= Giuseppe Cambini =

Italian composer
Giuseppe Maria Gioacchino Cambini (February 13, 1746, Livorno—1825, Le Kremlin-Bicêtre) was an Italian composer and violinist. He wrote over 80 symphony concertantes and 14 stage works, but only 2, Le tuteur avare and La statue have survived.

==Life==
===Unconfirmed information===
Information about his life is scarcely traceable. Louis-Gabriel Michaud, French scholar and François-Joseph Fétis, Belgian musicologist, drafted his biography, and Cambini himself speaks about his past in an article published in Allgemeine musikalische Zeitung in 1804. However, all of these documents are full of errors and, therefore, need to be verified. It is not possible to confirm his personal data (only Fétis indicates his date of birth), nor his first studies. It is possible he is connected in some way to father Giovanni Battista Martini, and, more possibly to Filippo Manfredi, who was almost certainly his violin teacher. Fétis wrote about his unfortunate operatic debut in Naples in 1766, after which, during his return to Livorno by the sea, Cambini was kidnapped by pirates, who treated him terribly until his liberation by a Venetian aristocrat. The narration by the Belgian holds much resemblance to a story in the poetic periodical Correspondance littéraire, philosophique et critique, a fact that reduces its reliability. In the article found in Allgemeine musikalische Zeitung in 1804, Cambini claims to have played the viola in a string quartet with Luigi Boccherini, Pietro Nardini and his teacher Manfredi for six months in 1767. If what he says is true, this quartet would represent the first formation of this emerging genre in Italy, if not in all of Europe. For many years, this information fostered a gigantic legend about the importance of the role of Cambini in defining the string quartet. Actually, he was one of the many (even if one of the most prolific) who, in the same period, contributed to the development of the genre.

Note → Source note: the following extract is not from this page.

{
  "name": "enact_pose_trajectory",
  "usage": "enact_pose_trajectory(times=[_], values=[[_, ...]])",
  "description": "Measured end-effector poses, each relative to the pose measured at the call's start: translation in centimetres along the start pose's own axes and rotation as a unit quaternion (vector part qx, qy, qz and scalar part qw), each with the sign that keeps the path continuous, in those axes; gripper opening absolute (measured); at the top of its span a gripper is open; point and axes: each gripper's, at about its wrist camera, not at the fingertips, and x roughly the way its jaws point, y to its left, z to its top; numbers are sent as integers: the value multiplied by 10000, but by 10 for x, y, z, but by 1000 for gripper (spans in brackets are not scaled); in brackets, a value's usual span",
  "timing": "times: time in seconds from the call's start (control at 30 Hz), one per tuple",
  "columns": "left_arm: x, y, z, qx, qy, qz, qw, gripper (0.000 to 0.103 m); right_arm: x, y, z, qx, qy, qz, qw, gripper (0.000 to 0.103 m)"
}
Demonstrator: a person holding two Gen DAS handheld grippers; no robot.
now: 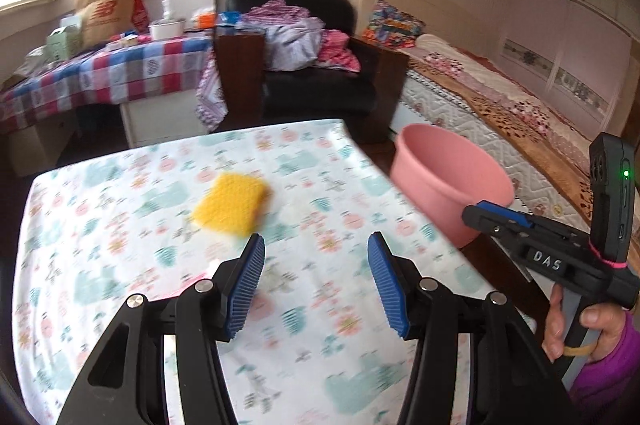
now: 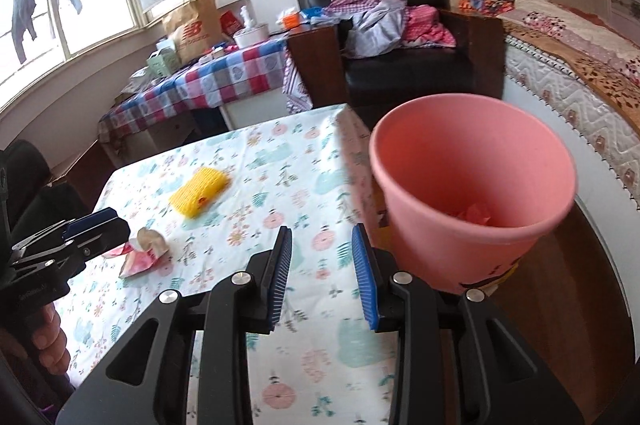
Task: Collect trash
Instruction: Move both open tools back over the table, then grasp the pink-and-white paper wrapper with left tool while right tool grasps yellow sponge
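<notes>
Hovering over the floral tablecloth, the left gripper has its blue pads spread wide, nothing between them. Right gripper: pads parted a moderate gap, also empty, above the cloth's near right part, just beside the pink bin.

Landmark: pink bin, off the cloth's right edge, between table and bed.
- Yellow sponge: on the cloth, left of the bin, well apart from it; ahead and slightly left of the left gripper's pads in the left wrist view.
- Crumpled wrapper, pink-and-tan: on the cloth, farther left of the bin than the sponge and nearer the camera. In the right wrist view it lies just beside the left gripper's tip; touching or not, cannot tell.
- Pinkish crumpled scrap: inside the bin, at its bottom.
- Black armchair heaped with clothes: behind the bin.
- Checked-cloth side table: far left behind the bin.
</notes>
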Motion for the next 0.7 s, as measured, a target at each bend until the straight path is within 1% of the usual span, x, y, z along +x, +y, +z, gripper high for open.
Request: enact_pose_trajectory(times=[0.17,0.27,0.43,0.63,0.7], values=[[-17,34,-13,-201,-21,238,9995,53,7,14,-7,-54,181,139,9997,32],[-26,50,-18,-192,-3,352,9992,53,11,23,-11,-127,290,216,9993,32],[-32,69,-31,100,172,532,9984,53,18,35,-14,-228,430,298,9984,32],[-23,75,-43,630,417,578,9955,53,28,45,-15,-298,609,371,9970,32],[-17,78,-43,709,511,563,9946,53,30,49,-15,-347,650,375,9966,32]])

===First years in Paris===
The first information that we have that is certain is his arrival in Paris at the beginning of the 1770s, where he remained for 20 years, and composed oratorios, concert compositions, as well as chamber, symphonic, and theatrical compositions (there are almost 14 operas, of which at least 12 were performed in Paris. In addition, there are some ballets that aroused the admiration of Christoph Willibald Gluck), and he performed his violin concertos (during the Concert Spirituel and the Concerts des Amateurs, managed by François-Joseph Gossec). More than 600 compositions were published with his name in the French capital until 1800 (above all by the Venier, Berault and Sieber publishers, see also the section Sources), of which more than 80 are symphonies concertante (he wrote more of these than any other French composer of the time, becoming a champion of the genre).

===Polemic with Mozart===
His success in composing for the sinfonia concertante genre inspired the rivalry of Wolfgang Amadeus Mozart, who in 1778 accused Cambini of having obstructed the performance of his Sinfonia Concertante for Four Winds KV 297b at the Concert Spirituel, because Cambini was jealous of its perfection. The skepticism with regard to Cambini is not observed from any other composer who dealt with him. Conversely, Gluck, in the same years, often recommended him as an upstanding and honest man. Therefore, it is probable that the Salisburg expressed exaggerated feelings toward Cambini.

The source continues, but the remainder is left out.